The authors begin, however, with the narrative background of X. Y. Sr.: “When Riva Schwerdloff gave birth to a son on Nov. 28, 1895, she had little idea that he would someday be the head of the most prestigious movie studio in Hollywood and no idea whatsoever that in 1956 he would win the Irving Thalberg Memorial Award at the Oscars. She only knew that when she put a pillow over his face the crying stopped a little and she could get some sleep. The baby under that pillow was movie mogul X. Y. Schwerdloff.”

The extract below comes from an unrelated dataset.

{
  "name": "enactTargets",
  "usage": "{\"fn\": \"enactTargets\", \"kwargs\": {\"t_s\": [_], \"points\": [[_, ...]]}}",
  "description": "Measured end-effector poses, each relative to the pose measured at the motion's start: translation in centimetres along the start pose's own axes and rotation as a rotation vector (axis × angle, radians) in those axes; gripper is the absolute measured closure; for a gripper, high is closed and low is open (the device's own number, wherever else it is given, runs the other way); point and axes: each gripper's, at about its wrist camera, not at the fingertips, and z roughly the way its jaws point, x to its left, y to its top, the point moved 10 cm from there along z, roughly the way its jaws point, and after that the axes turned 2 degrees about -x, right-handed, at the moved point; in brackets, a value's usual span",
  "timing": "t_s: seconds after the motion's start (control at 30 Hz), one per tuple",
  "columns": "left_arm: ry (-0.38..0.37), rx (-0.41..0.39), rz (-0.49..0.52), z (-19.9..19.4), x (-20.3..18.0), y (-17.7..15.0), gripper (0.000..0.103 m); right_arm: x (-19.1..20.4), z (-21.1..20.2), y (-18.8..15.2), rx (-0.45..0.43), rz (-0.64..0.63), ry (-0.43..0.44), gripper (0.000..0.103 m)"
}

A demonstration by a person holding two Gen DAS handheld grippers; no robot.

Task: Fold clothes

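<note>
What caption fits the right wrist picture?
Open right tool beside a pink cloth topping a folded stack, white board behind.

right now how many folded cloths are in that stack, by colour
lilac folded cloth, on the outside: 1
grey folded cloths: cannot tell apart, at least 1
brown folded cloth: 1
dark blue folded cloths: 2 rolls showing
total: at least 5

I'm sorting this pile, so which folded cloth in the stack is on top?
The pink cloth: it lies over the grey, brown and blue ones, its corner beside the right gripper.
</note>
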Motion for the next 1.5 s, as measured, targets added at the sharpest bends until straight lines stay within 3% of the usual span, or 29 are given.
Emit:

X. Y. Sr. goes into the rug business and then into movies, and there are many paragraphs here about how many rugs there are in the early Schwerdloff films. Then X. Y. gets married and has three children--two girls whom he ignores and who go on, respectively, to work in the World Bank and to become the first woman admiral. But Bucky is spoiled so much that if he gets the wrong idea in school his father pulls a string so that the teacher will teach his mistakes as the truth. Accordingly, Bucky believes that Alexander Graham Bell invented the “belt” and Edgar Allan Poe founded Poland, and no one contradicts him, and that joke takes many forms and goes on for a long time.

Sisters Back Ventures

Bucky founds a food franchise that sells baked winter squash. Bucky invents “straight rope.” Bucky thinks he’s succeeding because his sisters back his enterprises. Then Bucky hooks up with a monk who’s run off from the monastery and decides to do a film version of “Pilgrim’s Progress.” He hires a director out of the loony bin who makes his female star undergo four nose jobs in 12 weeks and then sets her on fire.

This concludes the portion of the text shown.